To do: Search the records for the word "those" and pick out every line that has it.

Records excerpted from a collection:
---
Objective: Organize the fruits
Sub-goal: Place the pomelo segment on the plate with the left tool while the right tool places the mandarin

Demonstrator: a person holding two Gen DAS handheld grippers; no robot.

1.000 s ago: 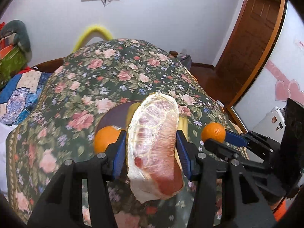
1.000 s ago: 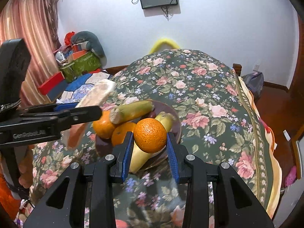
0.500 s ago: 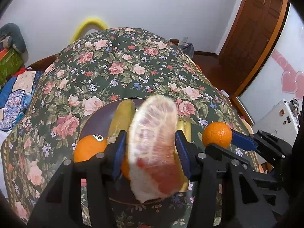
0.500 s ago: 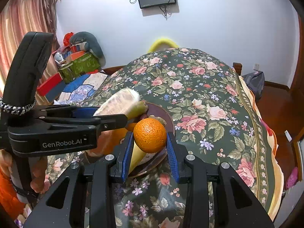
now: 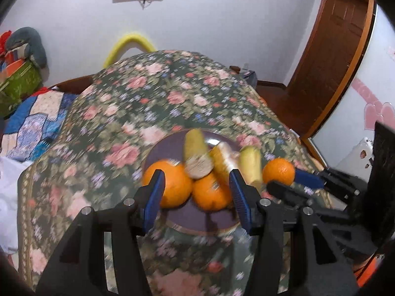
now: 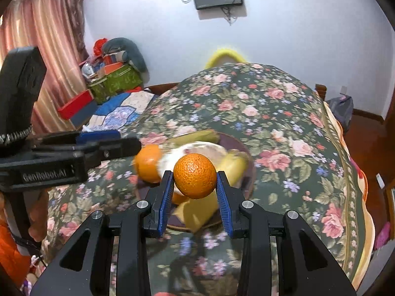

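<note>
Bringing the orange [image 6: 194, 175] over the plate [image 6: 243, 153], I hold it pinched in my right gripper [image 6: 194, 190], just above the fruit; I should lower it into a bare spot before releasing, so it cannot roll. My left gripper [image 5: 196, 193] has just opened and stands empty: the pomelo wedge [image 6: 197, 151] it held earlier now lies on the plate.
</note>
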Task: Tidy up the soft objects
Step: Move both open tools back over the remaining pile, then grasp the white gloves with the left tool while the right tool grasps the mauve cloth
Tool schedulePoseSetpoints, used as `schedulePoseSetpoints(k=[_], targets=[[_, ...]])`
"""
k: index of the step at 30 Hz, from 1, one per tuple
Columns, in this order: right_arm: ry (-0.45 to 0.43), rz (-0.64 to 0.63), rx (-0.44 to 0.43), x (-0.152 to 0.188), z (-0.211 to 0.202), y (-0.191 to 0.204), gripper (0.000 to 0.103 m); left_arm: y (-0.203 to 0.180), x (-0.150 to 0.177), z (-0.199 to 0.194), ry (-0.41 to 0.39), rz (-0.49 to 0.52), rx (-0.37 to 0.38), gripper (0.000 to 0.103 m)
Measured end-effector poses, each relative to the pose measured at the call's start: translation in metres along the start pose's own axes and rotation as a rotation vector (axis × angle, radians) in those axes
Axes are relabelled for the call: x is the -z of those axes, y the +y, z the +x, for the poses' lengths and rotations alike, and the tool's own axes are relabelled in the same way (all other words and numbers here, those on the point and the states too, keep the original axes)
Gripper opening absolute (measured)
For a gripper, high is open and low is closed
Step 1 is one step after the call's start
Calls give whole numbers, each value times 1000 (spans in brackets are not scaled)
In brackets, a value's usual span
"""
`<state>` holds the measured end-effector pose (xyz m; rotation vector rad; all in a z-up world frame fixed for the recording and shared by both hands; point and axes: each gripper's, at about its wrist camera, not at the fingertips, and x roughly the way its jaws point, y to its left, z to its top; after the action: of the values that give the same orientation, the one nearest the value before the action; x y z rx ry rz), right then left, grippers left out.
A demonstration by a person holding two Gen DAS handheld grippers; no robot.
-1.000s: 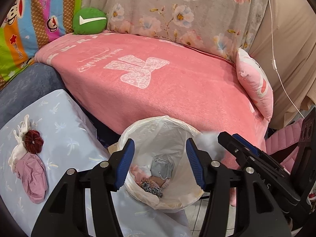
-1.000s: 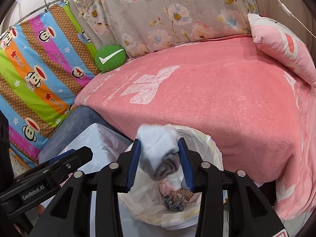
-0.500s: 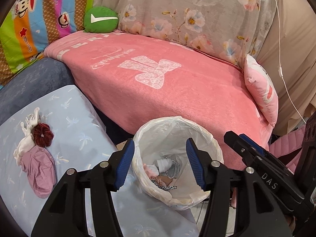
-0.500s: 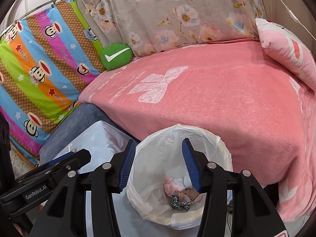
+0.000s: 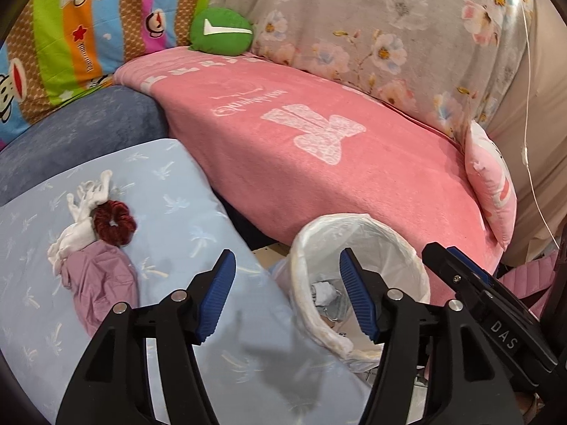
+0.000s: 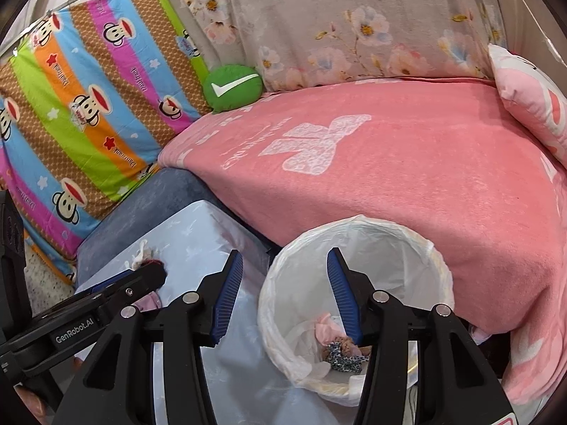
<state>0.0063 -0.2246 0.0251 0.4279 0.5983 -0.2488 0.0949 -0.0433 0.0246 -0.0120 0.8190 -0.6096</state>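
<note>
Beside the lined bin (image 5: 358,248), my left claw (image 5: 287,297) is opening with nothing between its blue pads; my right claw (image 6: 285,294) gapes empty above the bin's near rim. On the pale blue cloth (image 5: 184,205) lie a dark red scrunchie (image 5: 114,217), a white glove (image 5: 83,209) and a mauve garment (image 5: 99,283), touching one another.

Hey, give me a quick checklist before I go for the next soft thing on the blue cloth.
1. Left tool empty: ok, jaws opening, nothing between.
2. Right tool empty: ok.
3. Scrunchie, white cloth and purple cloth lie on the blue cloth: ok.
4. Items separate: not ok, they touch.
5. Bin upright, mouth open: ok.
6. Room left in bin: ok, only the bottom is covered.
</note>
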Motion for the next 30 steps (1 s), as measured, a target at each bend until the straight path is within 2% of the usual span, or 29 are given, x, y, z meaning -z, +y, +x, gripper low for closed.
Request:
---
Task output:
Measured end-effector poses, each relative to the pose measured at the call's start: translation in metres along the start pose's own axes and rotation as a rotation vector (axis × angle, radians) in those axes
Axes are relabelled for the call: x is the -z of those axes, y the +y, z the +x, for the poses' lengths and rotations alike, and the tool's own axes are relabelled in the same way (all other words and numbers here, those on the point and the states too, keep the original axes)

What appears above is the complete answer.